Catholic Daily Liturgical Guide 26.09.2021 Masvingo Mirror

ZECHARIAH 2: 1 – 5, 10 – 11a

I lifted my eyes and saw, and behold, a man with a measuring line in his hand! Then I said, “Where are you going?” And he said to me, “To measure Jerusalem, to see what is its breadth and what is its length.” And behold, the angel who talked with me came forward, and another angel came forward to meet him, and said to him, “Run, say to that young man, ‘Jerusalem shall be inhabited as villages without walls, because of the multitude of men and cattle in it. For I will be to her a wall of fire round about, says the Lord, and I will be the glory within her.’ “Sing and rejoice, O daughter of Zion; for behold, I come and I will dwell in the midst of you, says the Lord. And many nations shall join themselves to the Lord in that day, and shall be my people; and I will dwell in the midst of you.”

The Word of the Lord.

Jeremiah 31: 10 – 12ab, 13 (R.) 10d

R. The Lord will keep us, as a shepherd keeps his flock.

Hear the word of the Lord, O nations,
and declare it in the islands afar off;
say, “He who scattered Israel will gather him,
and will keep him as a shepherd keeps his flock.” R.

For the Lord has ransomed Jacob,
And has redeemed him from hands too strong for him.
They shall come and sing aloud on the height of Sion,
And they shall be radiant over the goodness of the Lord. R.

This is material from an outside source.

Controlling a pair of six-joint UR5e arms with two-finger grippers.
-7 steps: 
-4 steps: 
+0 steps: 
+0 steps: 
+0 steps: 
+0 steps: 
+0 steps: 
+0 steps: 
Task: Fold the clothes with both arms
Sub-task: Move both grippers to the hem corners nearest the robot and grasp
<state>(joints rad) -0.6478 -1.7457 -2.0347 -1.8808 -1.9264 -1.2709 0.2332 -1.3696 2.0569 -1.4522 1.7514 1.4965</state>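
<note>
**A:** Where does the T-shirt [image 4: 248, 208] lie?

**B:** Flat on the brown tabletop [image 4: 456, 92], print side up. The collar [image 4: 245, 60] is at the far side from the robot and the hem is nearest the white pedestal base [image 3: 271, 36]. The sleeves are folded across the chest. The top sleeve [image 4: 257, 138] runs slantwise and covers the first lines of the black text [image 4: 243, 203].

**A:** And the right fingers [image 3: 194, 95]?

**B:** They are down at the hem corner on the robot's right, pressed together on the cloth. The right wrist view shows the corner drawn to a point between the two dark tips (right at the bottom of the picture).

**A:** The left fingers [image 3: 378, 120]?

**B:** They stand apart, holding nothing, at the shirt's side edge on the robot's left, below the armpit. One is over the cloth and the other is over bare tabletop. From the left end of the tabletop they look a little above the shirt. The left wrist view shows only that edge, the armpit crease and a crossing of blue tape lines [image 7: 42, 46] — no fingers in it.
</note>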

Then shall the maidens rejoice in the dance,
and the young men and the old shall be merry.
I will turn their mourning into joy,
I will comfort them, and give them gladness for sorrow. R.

2nd Timothy 1: 10

Our Saviour Jesus Christ abolished death and brought life and immortality to light through the Gospel. Alleluia.

LUKE 9: 43b – 45

At that time: While all were marveling at everything Jesus did, he said to his disciples, “Let these words sink into your ears; for the Son of man is to be delivered into the hands of men.”  But they did not understand this saying, and it was concealed from them, that they should not perceive it; and they were afraid to ask him about this saying.

The Gospel of the Lord.
REFLECTION: A Well Ordered Soul
September 25, 2021

“Pay attention to what I am telling you. The Son of Man is to be handed over to men.” But they did not understand this saying; its meaning was hidden from them so that they should not understand it, and they were afraid to ask him about this saying. (Luke 9:44–45)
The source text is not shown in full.